What did you do growing up in a neighborhood with no sidewalks?

I recently found out that there are actually entire neighborhoods in America with no sidewalks at all. I thought problems like that were for 3rd world countries.

So how did you get around in a neighborhood with no sidewalks before you learned how to drive.

Walked. What’s the big deal? :confused:

Walk or bike. Not a problem.

We walked in the street. There was limited traffic, and everyone had kids so they all drove slowly. We also played in the street, especially street hockey.

I was forced to stay in my home, my skin slowly turning a sallow white as my legs atrophied… An entire generation of children had their lives destroyed by the callous Big Lawn Industry’s lobbying efforts to prevent the concrete industry from gaining a toe-hold in suburbia.
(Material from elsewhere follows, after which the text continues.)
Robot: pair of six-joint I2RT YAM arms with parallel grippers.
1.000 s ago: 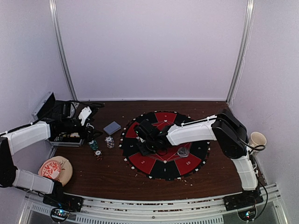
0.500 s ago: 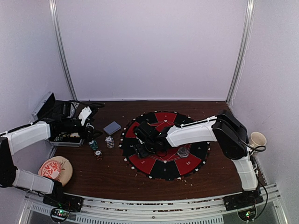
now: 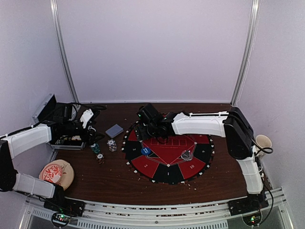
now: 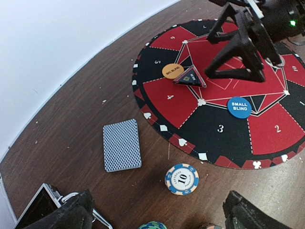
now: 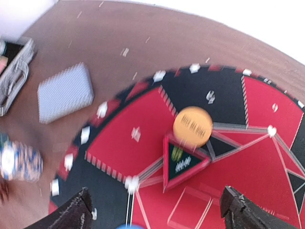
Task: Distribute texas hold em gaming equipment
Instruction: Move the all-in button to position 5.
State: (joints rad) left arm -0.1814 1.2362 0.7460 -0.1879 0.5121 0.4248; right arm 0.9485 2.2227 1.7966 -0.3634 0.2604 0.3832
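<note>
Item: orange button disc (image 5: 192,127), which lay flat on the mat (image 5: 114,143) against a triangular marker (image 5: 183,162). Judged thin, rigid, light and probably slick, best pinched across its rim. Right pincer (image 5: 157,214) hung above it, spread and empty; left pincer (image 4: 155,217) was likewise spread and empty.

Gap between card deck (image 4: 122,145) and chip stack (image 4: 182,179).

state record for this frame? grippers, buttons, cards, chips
left gripper: open, empty, above the table
right gripper: open, empty, above the large round red-and-black mat
blue round SMALL BLIND button: flat on mat
orange round BIG BLIND button: flat on mat, apart from blue one
blue-backed card deck: on brown table, off mat
blue-and-white chip stack marked 10: on table, beside mat edge
</note>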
Walk along the edge of the road.

On the other hand, in America, the shoulder is generally wider and the ditch is not as close to the road so it is easier to walk on the side of the road. Thankfully in my 44 years in America I’ve only lived a few months in a neighborhood with no sidewalks on its busy streets. So I had to stay on the ample if angled verge on the occasions when I would walk.

About 14 of my other years, I lived in neighborhoods with no sidewalks but the traffic was so light that I didn’t worry about getting hit: either in the country or in backroads in subdivisions.

That said, I do prefer neighborhoods with sidewalks (as well as trees), it’s just where I’ve actually lived, it’s been more of a comfort and aesthetic thing than an immediate safety issue. Comfort because sure, it’s relatively safe because you can hear the cars coming, but annoying to move over for them when they do.

I don’t understand the question.

It’s a neighborhood- there’s little to no traffic and the traffic that there is knows everyone and is either related to or works for everyone else.

You walked on the side of the road or the grassy edges of the roads or in people’s yards or along the fence lines or on the banks of the ditches (or IN the ditches when it was either very dry or very wet).

Bikes and skateboards and scooters and dirt bikes and mopeds and dune buggies and golf carts all went on the roads and people went around you.

So did your shoes or pants get wet and muddy when it rained? Water tends to collect on the outer edges of roads and grass still gets muddy.

Of course we got wet and muddy. That’s why there was a mud room in the house, to take off the muddy boots, shoes, whatever.

Just where are you from? :confused:

What weirdo wears shoes outside when wandering around the neighborhood? Or pants long enough to get muddy? You wear bare feet unless it’s cold, then you wear your mud boots and remove them in the entryway or on the porch before you go inside anywhere. Also that’s what hoses and rain buckets are for.

For me those were the more rural areas. We bicycled everywhere.

I don’t like walking on sidewalks in suburban neighborhoods, driveways every 60 feet, cracks, tree roots, frost heaving. At least the asphalt’s realativly flat.

I walk my dogs on a dirt footpath. My long drive is pea gravel, its hard to walk on. The county road is gravel. Down the gravel road (6miles)is where my mail box is, on the state highway, which is some kind of asphalt-gravel mix, of course I never walk that far. I don’t think I have ever lived where there were sidewalks.
You can survive without them.

here in Lancaster only some of the housing tracts have sidewalks theres space for them in the neighborhoods but never put them in except business/commercial areas …

We had storm drains on the side of the road, and a decent lawn doesn’t get very muddy at all.

The streets ran red with the blood of all the children flattened by traffic. Driving was perilous due to all the organs and viscera spread across the pavement like a chunky mustard. During the hot summers, the stench of their squished corpses reeked for miles around and the files buzzing was a constant reminder of death. Only a chosen few survived to adulthood. Only the strongest and swiftest and smartest. A race of ubermensch bred to rule.

Of the two neighborhoods I lived in growing up, neither of them had sidewalks. Both of them were very quiet subdivisions, in suburban areas. There was little-to-no through traffic, and walking in the road was nearly never an issue – if the rare car came by, you just moved onto the grass for a few steps.

And, as far as “So did your shoes or pants get wet and muddy when it rained?” – wet shoes and pants happen when you’re walking on sidewalks when it’s raining, too.

I echo this question. Is this really an unusual concept to the OP?

Same here. I still live in this neighborhood, and so do my parents. The kids all still ride bikes in the street, and I walk my two dogs every day on the street. The ditches actually are steep in some places and we can’t just move off to the side if two cars are passing us at the same time. One car just has to wait.